Spinks Crystal B, Zidan Ahmed S, Khan Mansoor A, Habib Muhammad J, Faustino Patrick J
Department of Pharmaceutical Sciences, School of Pharmacy, Howard University, Washington, DC.
Division of Product Quality Research, Office of Pharmaceutical Quality, Food and Drug Administration, Silver Spring, MD, USA; Faculty of Pharmacy, Zagazig University, Zagazig, Egypt.
Clin Pharmacol. 2017 Feb 23;9:29-38. doi: 10.2147/CPAA.S119875. eCollection 2017.

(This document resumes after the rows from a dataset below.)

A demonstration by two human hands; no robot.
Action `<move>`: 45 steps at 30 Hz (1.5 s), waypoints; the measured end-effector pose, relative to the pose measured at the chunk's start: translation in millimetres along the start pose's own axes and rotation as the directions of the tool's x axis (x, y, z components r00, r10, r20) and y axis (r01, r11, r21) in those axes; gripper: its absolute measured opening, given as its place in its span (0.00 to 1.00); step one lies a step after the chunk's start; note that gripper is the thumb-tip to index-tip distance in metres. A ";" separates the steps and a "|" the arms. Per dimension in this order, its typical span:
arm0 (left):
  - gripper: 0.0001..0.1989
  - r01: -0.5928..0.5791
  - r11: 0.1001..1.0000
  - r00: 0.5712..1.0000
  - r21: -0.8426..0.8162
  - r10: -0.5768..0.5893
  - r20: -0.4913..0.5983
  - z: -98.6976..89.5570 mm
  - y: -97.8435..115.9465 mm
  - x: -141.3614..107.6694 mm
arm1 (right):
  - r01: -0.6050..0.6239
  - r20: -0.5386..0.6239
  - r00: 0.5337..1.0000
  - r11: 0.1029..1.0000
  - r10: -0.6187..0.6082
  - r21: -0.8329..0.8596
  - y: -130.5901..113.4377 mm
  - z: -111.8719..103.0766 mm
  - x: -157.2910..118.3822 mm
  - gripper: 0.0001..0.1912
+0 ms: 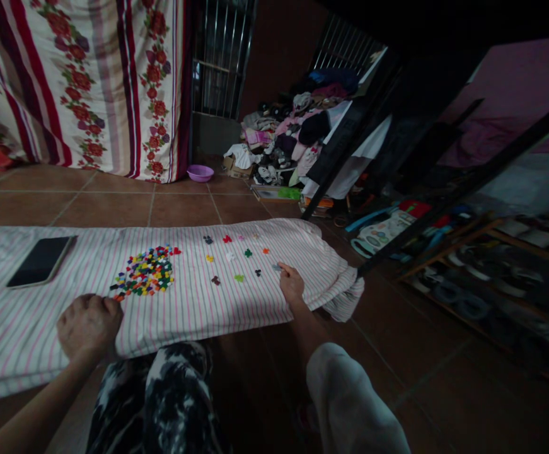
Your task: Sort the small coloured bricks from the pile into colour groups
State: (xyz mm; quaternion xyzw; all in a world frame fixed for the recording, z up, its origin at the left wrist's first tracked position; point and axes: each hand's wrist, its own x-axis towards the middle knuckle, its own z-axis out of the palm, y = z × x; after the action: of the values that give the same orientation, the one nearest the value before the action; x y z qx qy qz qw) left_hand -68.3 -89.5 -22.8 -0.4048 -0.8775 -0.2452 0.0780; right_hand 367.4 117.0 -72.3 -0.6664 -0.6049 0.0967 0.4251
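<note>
A mixed heap of small coloured pieces (149,272) lies on a striped cloth (189,302). To its right, several small single-colour clusters sit in loose rows, among them a red one (227,239), a green one (248,253), a yellow one (210,258) and a lime one (239,278). My right hand (292,284) touches a small grey cluster (276,267) at the right end with an extended finger; its other fingers are curled. My left hand (89,325) rests closed on the cloth below the heap; whatever is under its fingers is hidden.
A dark phone (41,261) lies at the left on the cloth. Beyond are a purple basin (200,173), a floral curtain (80,88) and piled clothes (293,129). A dark slanted post (333,164) and a shoe rack (449,252) stand at the right.
</note>
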 end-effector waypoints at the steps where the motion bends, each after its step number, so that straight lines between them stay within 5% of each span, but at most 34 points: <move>1: 0.18 -0.009 0.999 1.000 0.032 0.010 -0.008 0.5 -0.1 0.0 | 0.003 0.000 1.000 1.000 -0.003 0.005 0.0 0.0 -0.3 0.20; 8: 0.18 -0.006 0.984 1.000 0.180 0.009 -0.017 1.5 1.7 -0.5 | 0.002 -0.005 1.000 1.000 -0.002 -0.005 -2.1 -0.8 -1.5 0.21; 23: 0.20 -0.018 0.979 0.997 0.202 0.033 -0.068 11.2 -4.3 2.5 | -0.126 -0.066 0.990 0.992 0.127 0.020 -3.8 0.1 3.9 0.20; 45: 0.16 -0.031 0.970 0.993 0.240 0.056 -0.100 17.0 -9.1 2.9 | -0.228 0.031 0.974 0.971 0.226 0.076 -19.9 -10.5 6.2 0.20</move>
State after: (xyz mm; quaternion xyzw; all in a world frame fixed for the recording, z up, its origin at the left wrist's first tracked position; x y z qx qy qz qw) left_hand -76.1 -84.2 -39.9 -0.3980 -0.8861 -0.1575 0.1779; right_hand 361.3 115.9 -49.8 -0.7127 -0.5253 0.1760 0.4304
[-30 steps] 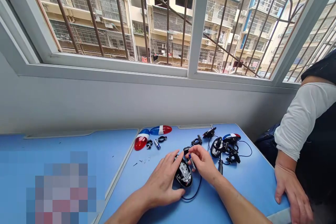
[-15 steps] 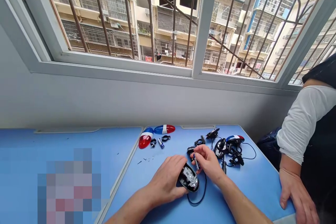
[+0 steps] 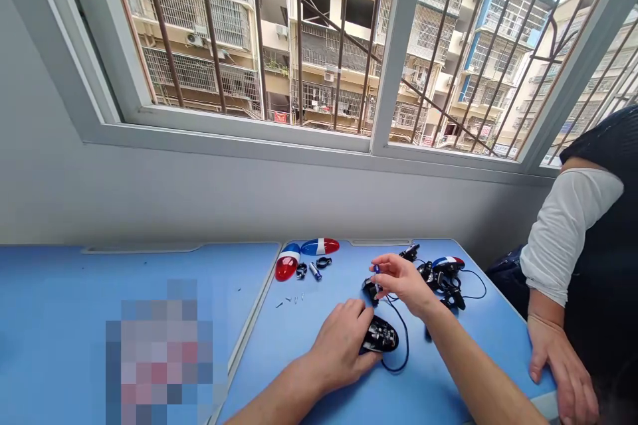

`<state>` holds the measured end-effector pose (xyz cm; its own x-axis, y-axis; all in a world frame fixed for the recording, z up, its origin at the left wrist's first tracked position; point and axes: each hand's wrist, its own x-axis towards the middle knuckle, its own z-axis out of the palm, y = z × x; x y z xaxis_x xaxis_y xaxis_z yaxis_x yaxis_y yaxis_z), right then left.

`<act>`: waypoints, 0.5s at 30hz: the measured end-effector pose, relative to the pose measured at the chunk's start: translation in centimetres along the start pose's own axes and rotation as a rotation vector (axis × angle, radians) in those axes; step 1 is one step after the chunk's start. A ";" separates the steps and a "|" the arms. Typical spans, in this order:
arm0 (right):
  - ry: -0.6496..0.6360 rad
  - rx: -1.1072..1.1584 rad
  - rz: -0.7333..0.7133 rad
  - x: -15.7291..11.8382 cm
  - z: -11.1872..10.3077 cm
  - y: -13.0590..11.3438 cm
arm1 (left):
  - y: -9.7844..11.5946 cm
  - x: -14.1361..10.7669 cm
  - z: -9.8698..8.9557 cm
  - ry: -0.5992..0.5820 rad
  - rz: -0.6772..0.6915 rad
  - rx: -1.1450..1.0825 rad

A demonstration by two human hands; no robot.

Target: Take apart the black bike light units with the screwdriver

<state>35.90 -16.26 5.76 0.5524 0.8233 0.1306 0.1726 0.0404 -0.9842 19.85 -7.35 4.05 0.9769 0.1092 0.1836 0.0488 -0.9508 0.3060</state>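
The left hand point(image 3: 341, 345) is clasping a black oval housing point(image 3: 381, 335) against the blue worktop point(image 3: 264, 352), with its fingers curling over the near end. This firm, flat hold appears to be the right way to keep the housing from skating about. The right hand point(image 3: 401, 282) is raised just beyond the housing, pinching a small blue-tipped part point(image 3: 375, 269) between thumb and forefinger. The fingertips are hiding most of it, so its exact kind is unclear. A thin black wire point(image 3: 406, 345) is looping out beside the left hand, and keeping it slack and clear of the palm looks wise. A black plastic bracket point(image 3: 369, 291) is lying just below the pinch, while red-and-blue lens shells point(image 3: 286, 264) and tiny screws point(image 3: 292, 300) are sitting well left of the hands. Another person's hand point(image 3: 561, 365) is resting at the worktop's right edge.
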 end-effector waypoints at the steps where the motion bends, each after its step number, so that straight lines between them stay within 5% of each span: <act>1: -0.057 -0.148 -0.036 0.6 0.7 0.0 | -0.2 0.0 0.2 0.005 0.010 -0.003; 9: -0.227 -0.746 -0.122 5.9 8.8 0.0 | -1.0 -0.3 0.4 0.056 0.086 -0.114; 15: -0.362 -1.062 -0.156 7.8 12.6 -1.1 | -0.2 -0.3 -0.3 0.035 0.070 -0.162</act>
<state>29.80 -2.75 6.33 0.2250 0.9739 0.0310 0.9194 -0.2017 -0.3378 19.49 -7.14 4.22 0.9688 0.0575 0.2411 -0.0557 -0.8975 0.4375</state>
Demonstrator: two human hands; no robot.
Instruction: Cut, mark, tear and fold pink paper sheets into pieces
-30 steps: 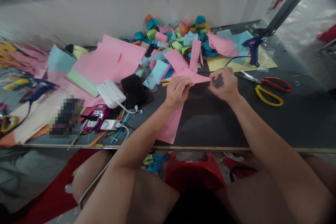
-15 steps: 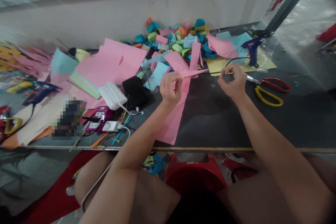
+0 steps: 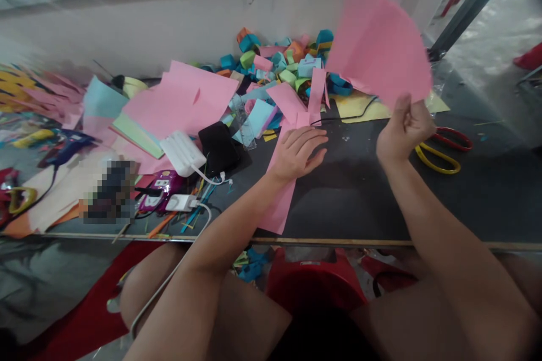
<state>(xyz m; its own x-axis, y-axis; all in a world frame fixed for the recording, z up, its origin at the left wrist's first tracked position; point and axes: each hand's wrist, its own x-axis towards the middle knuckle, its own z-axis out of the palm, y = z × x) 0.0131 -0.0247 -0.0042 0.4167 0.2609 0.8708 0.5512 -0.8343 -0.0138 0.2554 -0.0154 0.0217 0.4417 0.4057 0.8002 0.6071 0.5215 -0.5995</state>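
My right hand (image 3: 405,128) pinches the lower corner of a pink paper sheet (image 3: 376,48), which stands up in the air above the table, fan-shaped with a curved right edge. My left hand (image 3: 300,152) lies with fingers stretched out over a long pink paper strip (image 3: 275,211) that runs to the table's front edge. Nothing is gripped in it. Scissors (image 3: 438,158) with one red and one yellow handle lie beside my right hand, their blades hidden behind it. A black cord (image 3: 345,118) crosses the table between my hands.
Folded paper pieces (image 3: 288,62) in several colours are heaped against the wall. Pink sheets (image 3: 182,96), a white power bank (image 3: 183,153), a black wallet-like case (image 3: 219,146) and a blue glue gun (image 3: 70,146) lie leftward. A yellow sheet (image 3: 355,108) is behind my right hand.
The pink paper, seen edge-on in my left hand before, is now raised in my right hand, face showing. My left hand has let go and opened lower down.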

Tenofovir, currently marketed as the prodrug tenofovir disoproxil fumarate, is used clinically to treat patients with HIV/AIDS. The oral bioavailability of tenofovir is relatively low, limiting its clinical effectiveness. Encapsulation of tenofovir within modified long-circulating liposomes would deliver this hydrophilic anti-HIV drug to the reticuloendothelial system for better therapeutic efficacy. The objectives of the current study were to prepare and pharmaceutically characterize model liposomal tenofovir formulations in an attempt to improve their bioavailability. The entrapment process was performed using film hydration method, and the formulations were characterized in terms of encapsulation efficiency and Caco-2 permeability. An efficient reverse-phase high-performance liquid chromatography method was developed and validated for tenofovir quantitation in both in vitro liposomal formulations and Caco-2 permeability samples. Separation was achieved isocratically on a Waters Symmetry C8 column using 10 mM NaPO/acetonitrile pH 7.4 (95:5 v/v). The flow rate was 1 mL/min with a 12 min elution time. Injection volume was 10 µL with ultraviolet detection at 270 nm. The method was validated according to United States Pharmacopeial Convention category I requirements. The obtained result showed that tenofovir encapsulation within the prepared liposomes was dependent on the employed amount of the positive charge-imparting agent. The obtained results indicated that calibration curves were linear with > 0.9995 over the analytical range of 1-10 µg/mL. Inter- and intraday accuracy and precision values ranged from 95% to 101% and 0.3% to 2.6%, respectively. The method was determined to be specific and robust. Regarding the potential of the prepared vectors to potentiate tenofovir permeability through the Caco-2 model, a 10-fold increase in tenofovir apparent permeability was observed compared to its oral solution. In conclusion, this novel and validated method was successfully applied to characterize both in vitro encapsulation efficiency and Caco-2 permeability transport for the pharmaceutical assessment of novel tenofovir formulations.
替诺福韦目前作为前药富马酸替诺福韦二吡呋酯上市,临床上用于治疗艾滋病毒/艾滋病患者。替诺福韦的口服生物利用度相对较低,限制了其临床疗效。将替诺福韦包裹在修饰的长循环脂质体内可将这种亲水性抗艾滋病毒药物递送至网状内皮系统,以提高治疗效果。本研究的目的是制备模型脂质体替诺福韦制剂并对其进行药学表征,以提高其生物利用度。包封过程采用薄膜水化法进行,制剂通过包封效率和Caco-2渗透性进行表征。开发并验证了一种高效反相高效液相色谱法,用于测定体外脂质体制剂和Caco-2渗透性样品中的替诺福韦含量。在Waters Symmetry C8柱上采用10 mM NaPO/乙腈pH 7.4(95:5 v/v)等度洗脱实现分离。流速为1 mL/min,洗脱时间为12 min。进样量为10 µL,在270 nm处进行紫外检测。该方法根据美国药典委员会I类要求进行验证。所得结果表明,制备的脂质体内替诺福韦的包封率取决于所使用的赋予正电荷的试剂的量。所得结果表明,校准曲线在1-10 µg/mL的分析范围内呈线性,r > 0.9995。日内和日间准确度和精密度值分别在95%至101%和0.3%至2.6%之间。该方法具有特异性和稳健性。关于制备的载体增强替诺福韦通过Caco-2模型的渗透性的潜力,与口服溶液相比,替诺福韦的表观渗透率提高了10倍。总之,这种新颖且经过验证的方法成功应用于表征新型替诺福韦制剂的体外包封效率和Caco-2渗透性转运,以进行药学评估。